Why Teach ESL Vocabulary?

The elements of a foreign language are like a tree. The trunk and branches signify grammar and the leaves signify vocabulary. Leaves cannot exist without the trunk and branches and the trunk and branches serve no purpose if there are no leaves. That is why it is impossible to understand an oral discussion or written text without having acquired some basic elements of all parts of the foreign language.

Popular Methods

There are many different ways to teach vocabulary to ESL students. The most popular methods involve letting students look for definitions in a dictionary, giving a detailed description of the appearance and qualities of the word or using synonyms to make students understand the new word.

There are also other methods requiring more awareness on the part of the student and more detailed presentation on the part of the ESL teacher, such as:

using examples

using illustrations in the form of pictures or objects

demonstrating the word through acting or miming

putting the word in a meaningful context in a story or appropriate sentence

using opposites

translating the word into the students’ native language

using associated ideas


Ideas for Vocabulary Activities

While there are unlimited opportunities for learning new vocabulary in real-life situations, a classroom setting can be a difficult place to set up meaningful situations in which a student will find himself naturally confronted by new vocabulary and the need to learn or use it. The following ideas for vocabulary work in class may not be equal to authentic, real-life situations but they are useful and effective ways to teach vocabulary to ESL students.

Brainstorming: This is useful for revision and for the introduction of new words. This technique can be used as a warm-up exercise or as a way to teach new vocabulary. Teachers write a single word in the middle of the board and ask students to brainstorm any words they can think of that are connected to that word in some way. Teachers write down all suggestions with a line connecting them to the original word. At the end of the exercise, there will be a star-like diagram of associated vocabulary linked to the original word. Students will have had the opportunity to learn new words, suggested by others, that they didn’t know at the beginning of the lesson. A discussion of new words can take place at the end of the brainstorming exercise.

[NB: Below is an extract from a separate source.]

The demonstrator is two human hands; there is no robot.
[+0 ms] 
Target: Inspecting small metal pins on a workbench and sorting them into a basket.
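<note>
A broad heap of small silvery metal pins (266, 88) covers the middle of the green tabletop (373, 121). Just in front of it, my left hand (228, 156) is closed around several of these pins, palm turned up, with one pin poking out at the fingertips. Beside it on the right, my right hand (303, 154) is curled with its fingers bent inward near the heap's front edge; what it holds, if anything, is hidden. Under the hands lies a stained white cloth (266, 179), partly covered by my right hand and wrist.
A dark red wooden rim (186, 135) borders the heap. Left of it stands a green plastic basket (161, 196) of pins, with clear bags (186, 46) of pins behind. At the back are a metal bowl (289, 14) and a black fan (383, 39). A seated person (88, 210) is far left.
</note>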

Identifying Known Words: This is a morale-boosting exercise in that it stresses what students know rather than what they don’t know. It also encourages student co-operation and peer teaching in class. Students are given a text and asked to underline all the words they know. They are then split into groups to share their knowledge. They must explain what they know to others who don’t, in English. At the end of the exercise, each group presents their remaining unknown words, which are thrown open to the floor for discussion and explanation by the whole class. This method is built entirely around the students as the teacher only intervenes at the end, as a last resort, if students are unable to explain a word accurately.

Fill-in the Blanks: Students are split into groups and given a text in which words have been removed. Their task is to fill in the blanks with the correct words. Teachers can provide a list of possible words for weaker groups and let stronger groups guess without a backup list. This exercise is not only effective for learning and revising vocabulary but for learning correct grammar tense usage. Teachers can use worksheets that have already been designed for this type of exercise or they can create their own fill-in-the-blank worksheets online.

There are endless ways to teach vocabulary to ESL students. In addition to the methods listed in this article, teachers can also use flashcards or put students into real-life situations where they are forced to understand the meaning of the words through the context in which they find themselves.